Barry County Circuit Court has drawn attention following repeated appellate remands, upward sentencing departures beyond advisory guidelines, and documented concerns regarding plea reliability and courtroom conduct. This guide outlines practical considerations for attorneys and defendants appearing before Judge Michael Schipper, based on appellate opinions, transcript review, and judicial ethics standards. The goal is not rhetoric. It is preparation.
Quick Reference — Sentencing Law in Barry County
Has Judge Schipper’s sentencing been reversed on appeal? Yes. Multiple cases have been remanded by the Michigan Court of Appeals for issues related to proportionality and justification of upward departures.
Can a judge depart from sentencing guidelines in Michigan? Yes, but departures must be proportionate and supported by clear reasoning under People v. Lockridge and People v. Steanhouse.

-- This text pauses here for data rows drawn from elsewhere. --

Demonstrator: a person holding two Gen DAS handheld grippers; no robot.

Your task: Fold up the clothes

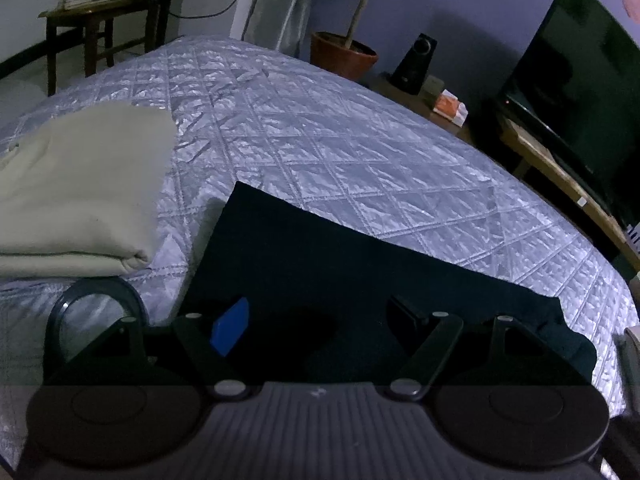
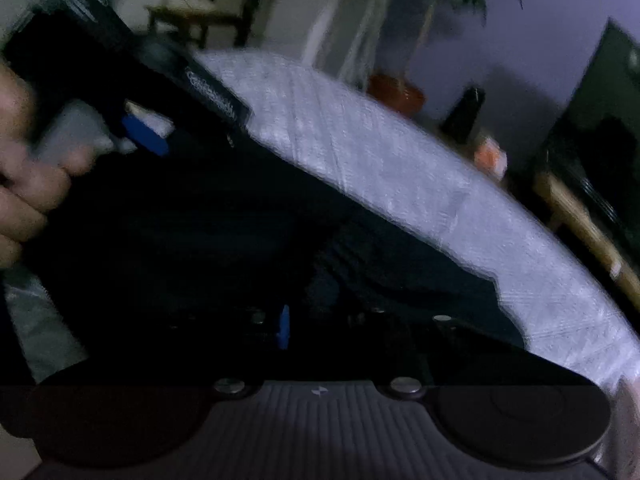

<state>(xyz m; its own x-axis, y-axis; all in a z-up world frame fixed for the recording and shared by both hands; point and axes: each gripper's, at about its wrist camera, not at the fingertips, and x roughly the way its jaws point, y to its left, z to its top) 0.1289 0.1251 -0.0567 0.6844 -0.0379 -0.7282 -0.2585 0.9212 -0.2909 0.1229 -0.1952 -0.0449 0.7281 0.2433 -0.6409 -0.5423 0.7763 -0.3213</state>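
Observation:
A dark navy garment [image 1: 360, 264] lies flat on the quilted bed, its far edge straight. My left gripper [image 1: 316, 320] hovers just over its near part with the jaws wide apart and nothing between them. A folded beige garment [image 1: 80, 184] lies to the left. In the blurred right wrist view the same dark garment [image 2: 240, 240] fills the middle. My right gripper [image 2: 316, 320] sits low over it, its jaws close together on the dark cloth. The left gripper's body and the hand that holds it [image 2: 24, 184] show at upper left.
The silver quilted bedspread [image 1: 320, 128] covers the bed. A wooden chair [image 1: 96, 20] with white shoes stands far left. A terracotta plant pot [image 1: 344, 54], a speaker [image 1: 416, 64] and a TV [image 1: 576, 96] on a wooden bench line the far right side.

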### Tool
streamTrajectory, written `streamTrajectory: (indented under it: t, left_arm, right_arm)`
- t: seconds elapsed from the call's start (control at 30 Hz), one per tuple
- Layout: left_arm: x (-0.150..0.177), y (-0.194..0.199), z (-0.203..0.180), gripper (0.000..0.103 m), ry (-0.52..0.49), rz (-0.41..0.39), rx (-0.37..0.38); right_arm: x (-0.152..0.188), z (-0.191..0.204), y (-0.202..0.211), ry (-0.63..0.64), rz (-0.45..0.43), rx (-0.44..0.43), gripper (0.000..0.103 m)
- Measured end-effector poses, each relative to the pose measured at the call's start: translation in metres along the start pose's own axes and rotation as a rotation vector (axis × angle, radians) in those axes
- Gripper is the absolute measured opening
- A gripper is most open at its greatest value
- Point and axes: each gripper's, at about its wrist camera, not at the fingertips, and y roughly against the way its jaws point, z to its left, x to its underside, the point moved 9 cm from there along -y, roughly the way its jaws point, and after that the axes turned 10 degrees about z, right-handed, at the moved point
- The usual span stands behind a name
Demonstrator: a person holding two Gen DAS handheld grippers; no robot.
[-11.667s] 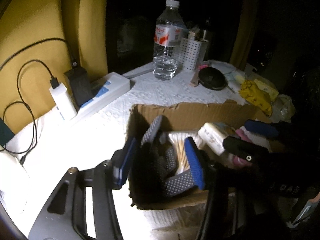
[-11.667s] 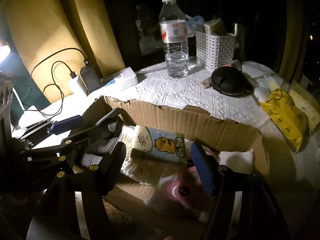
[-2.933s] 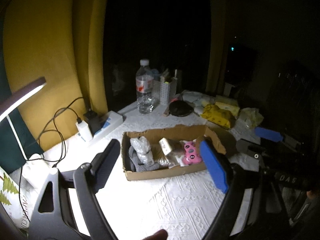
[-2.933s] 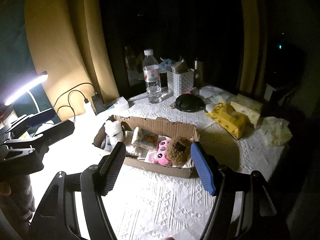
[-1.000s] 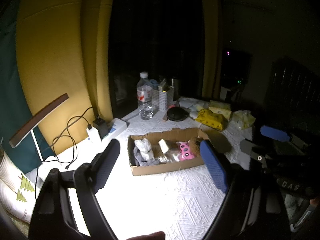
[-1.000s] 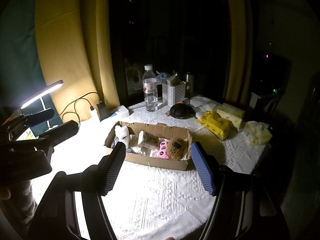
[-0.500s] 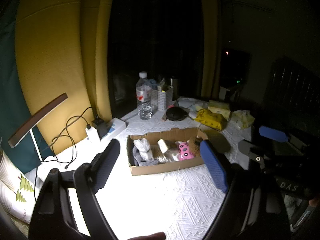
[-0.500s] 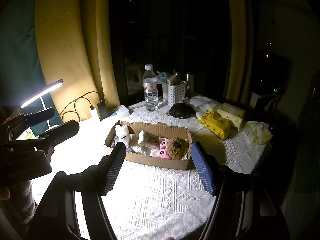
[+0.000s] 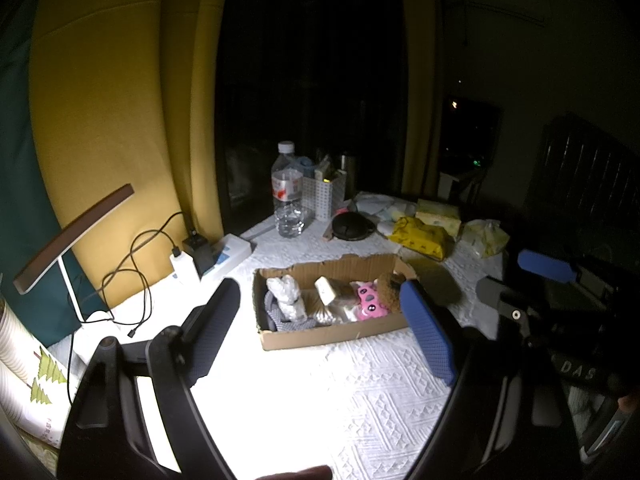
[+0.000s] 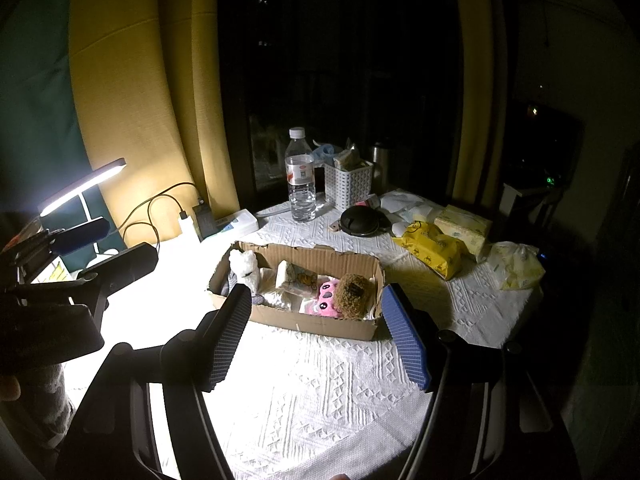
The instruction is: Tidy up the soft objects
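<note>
Both grippers have pulled back from the torn brown cardboard box; left gripper and right gripper hang released, empty. The pink plush toy lies in the box's right end, beyond the jaws.

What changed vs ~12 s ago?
Both claws have pulled up and back out of the cardboard box. The left claw no longer reaches over the grey dotted cloth; the right claw has left the pink plush. Both are open and hold nothing. A white plush and a brown plush now show in the box. The water bottle and basket have not moved.
</note>
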Motion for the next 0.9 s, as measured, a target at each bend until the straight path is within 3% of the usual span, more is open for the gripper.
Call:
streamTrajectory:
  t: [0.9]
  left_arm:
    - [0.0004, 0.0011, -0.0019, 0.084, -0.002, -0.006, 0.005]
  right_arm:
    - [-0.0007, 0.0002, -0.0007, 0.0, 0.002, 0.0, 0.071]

What should attorneys prepare for in a departure-prone courtroom? Detailed guideline scoring review, preservation of objections, transcript clarity, and appellate issue preservation are critical.

Seven Risk Categories: What the Record Shows

01 · Media Conduct and Public Commentary
Public commentary by judges during pending cases or appeals raises ethical considerations under the Michigan Code of Judicial Conduct. Canon 2(A) requires judges to promote confidence in judicial impartiality. When media engagement intersects with active cases, litigants may reasonably question neutrality.
02 · Constitutional and Procedural Failures
Despite attempting to teach classes on Constitutional law, over multiple Court of Appeals cases, Schipper has made significant procedural, ethical, and constitutional errors. He often bemoans that sentencing guidelines are “written by people in Lansing” — while violating constitutional law repeatedly and engaging in lop-sided sentencing practices. The Michigan Code of Judicial Conduct requires judges to treat all people in their courtrooms with respect and uphold the law.
03 · Treatment of Out-of-County Counsel
Attorneys from outside Barry County have reported adversarial treatment distinct from local practitioners, raising questions about uniform courtroom decorum. By his own admission in a 2023 podcast, all of the attorneys in Hastings “get along.” But he is often hostile to those coming from outside of the county to practice, losing patience with those who do not already know how he works.
04 · Courtroom Conduct and Fact Manipulation
Multiple transcripts reflect adversarial and confrontational exchanges with defendants and counsel. Schipper has an unfortunate habit of manipulating facts to fit a conclusion at sentencing. Based on past transcripts, he and an Assistant Prosecutor would on record tell elaborate tales without evidence — such as accusing someone of trying to “commit suicide by cop.” They also make plea bargains and break them. In other cases, Schipper has forced people onto tethers because they refuse to give up their right to trial. No judge should be allowed to bully people out of their constitutionally protected rights.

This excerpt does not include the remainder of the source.